§ THE DATA
----------------------------------------
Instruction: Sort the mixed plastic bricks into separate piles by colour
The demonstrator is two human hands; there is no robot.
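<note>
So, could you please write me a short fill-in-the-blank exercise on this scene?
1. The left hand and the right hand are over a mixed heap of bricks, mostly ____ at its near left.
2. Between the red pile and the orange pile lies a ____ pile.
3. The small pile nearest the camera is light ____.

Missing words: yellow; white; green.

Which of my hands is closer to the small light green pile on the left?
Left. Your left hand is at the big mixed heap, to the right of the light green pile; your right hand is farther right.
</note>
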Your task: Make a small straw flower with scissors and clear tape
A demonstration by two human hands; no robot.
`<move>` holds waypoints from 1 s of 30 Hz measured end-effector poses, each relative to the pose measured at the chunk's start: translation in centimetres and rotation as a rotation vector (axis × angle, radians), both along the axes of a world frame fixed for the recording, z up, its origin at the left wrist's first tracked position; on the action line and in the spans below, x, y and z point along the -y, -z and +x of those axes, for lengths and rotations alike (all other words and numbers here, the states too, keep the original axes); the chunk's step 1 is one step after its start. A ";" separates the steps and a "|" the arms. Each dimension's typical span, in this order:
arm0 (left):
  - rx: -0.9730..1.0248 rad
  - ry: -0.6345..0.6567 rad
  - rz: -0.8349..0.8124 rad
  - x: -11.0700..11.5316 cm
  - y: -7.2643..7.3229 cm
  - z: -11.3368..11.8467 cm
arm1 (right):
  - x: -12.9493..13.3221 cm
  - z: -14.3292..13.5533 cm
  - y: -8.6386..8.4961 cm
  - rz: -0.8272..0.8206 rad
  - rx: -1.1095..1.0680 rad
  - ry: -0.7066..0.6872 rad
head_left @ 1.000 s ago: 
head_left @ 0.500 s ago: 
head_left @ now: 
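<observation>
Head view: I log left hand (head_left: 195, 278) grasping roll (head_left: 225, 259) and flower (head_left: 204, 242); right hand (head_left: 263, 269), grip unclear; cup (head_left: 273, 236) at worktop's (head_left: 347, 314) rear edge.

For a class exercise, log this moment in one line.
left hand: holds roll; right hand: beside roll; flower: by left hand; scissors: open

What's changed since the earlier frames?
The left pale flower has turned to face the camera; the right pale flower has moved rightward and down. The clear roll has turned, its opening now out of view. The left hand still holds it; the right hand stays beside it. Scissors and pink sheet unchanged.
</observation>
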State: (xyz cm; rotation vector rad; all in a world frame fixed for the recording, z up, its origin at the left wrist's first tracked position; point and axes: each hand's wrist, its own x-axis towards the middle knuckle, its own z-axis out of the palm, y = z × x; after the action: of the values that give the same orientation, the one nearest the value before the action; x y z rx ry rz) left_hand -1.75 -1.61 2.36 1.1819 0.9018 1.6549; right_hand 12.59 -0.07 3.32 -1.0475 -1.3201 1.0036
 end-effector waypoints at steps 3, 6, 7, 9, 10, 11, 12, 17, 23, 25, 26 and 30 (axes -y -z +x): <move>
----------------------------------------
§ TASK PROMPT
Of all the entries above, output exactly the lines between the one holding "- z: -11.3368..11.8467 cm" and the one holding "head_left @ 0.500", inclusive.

§ OUTPUT
  - z: -11.3368..11.8467 cm
arm1 (right):
  - x: -12.9493..13.3221 cm
  - z: -14.3292..13.5533 cm
  - y: -8.6386..8.4961 cm
  - rz: -0.8272..0.8206 rad
  - rx: -1.1095..1.0680 rad
  - ry: -0.7066..0.6872 rad
head_left @ 1.000 s ago: 
head_left @ 0.500 s ago: 

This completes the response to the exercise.